Of course I am sad and feel an extreme sense of loss. I am angry. I am disappointed, most of all. Yet, at the same time I feel so filled with hope that it frightens me. I am so filled with longing for a new beginning and have been presented with the most timely of opportunities. Everything arrived from Oxford, was waiting for me at home, and I saw, leafing through the information, just how lucky I am. I am lucky to be going to Oxford, to get this extraordinary intellectual opportunity. I am lucky to be in Europe, at a hub of international travel. I am lucky this is now, so close I can almost touch it. I am lucky for the friends and family that I have.
I want to see my sister before I go. I am thinking, now, of going earlier to Europe, both Julie and Nick said I could stay with them before I move to Oxford, Nora will be in Italy/Spain, I could see my remaining friends in Germany, then Julie might be going to France. Maybe I should go take an intensive French language program. Go write in Cambodia. Go back to Argentina and write. It isn't about running away anymore, postponing the possibilities, now it is simply about seeing, enjoying and understanding the world.
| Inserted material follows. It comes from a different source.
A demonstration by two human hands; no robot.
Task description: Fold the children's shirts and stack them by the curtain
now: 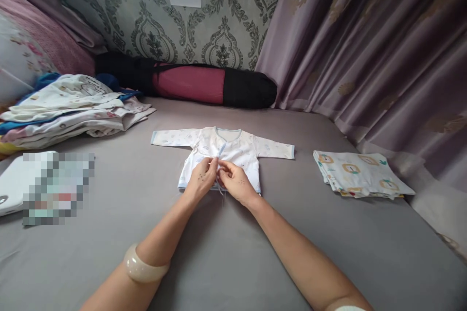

I wish I could stay in New York for awhile, but the truth is that it is simply too hard for me at this point, so full of meaningful memories and recent regrets. I am hopeful, though, that it will all work out for the best, for all of us. For the first time in a long time I have real faith in myself and the decisions I have made. Everything is clear, so suddenly, once I allowed myself to do what I knew deep down was most honest, fair and true to myself. I made some real mistakes along the way, hurt people that I love deeply (and also been hurt by them), but this is where I belong at this point in my life. And I know I will be ok. There is just so much more to me than being a partner, a lover. It is an important part, but only a part and one that I have allowed to determine my life and myself for the past decade. I have learned so much, though painstakingly, the last year--wonderful and horrible things, soft, sweet, harsh, frustrating things. And the hope that I have comes from my realization that I have so much left to learn. And that I will know, I will decide as I have decided, I will be sure one day.
Wednesday, June 27, 2007
A Smaller Horizon
This is the place where birch trees meld into the striped horizon, our star-spangled eyes affixed to the notes of familiar song (a warm but wilted blanket, certain and civil around our necks). If shed together, all would be violet, the seeping blood of skies and veins, rigid warmth wrecked by the fall of day. This is America, violet and violent at once, small sterns fretting in the grease of a dirt-grass ocean. This is America, with plastic, compartmentalized lawn chairs, grandparents holding tight to sun-spotted hands, small gazebos that cannot coat, propel, protect from the rawest of rains. And deep beneath, seated in the inner rings of willows, pillowed pollen of communities, is some sort of love, tepid but true, tangled and torn, a pinched pirate sail not bowing to the storm.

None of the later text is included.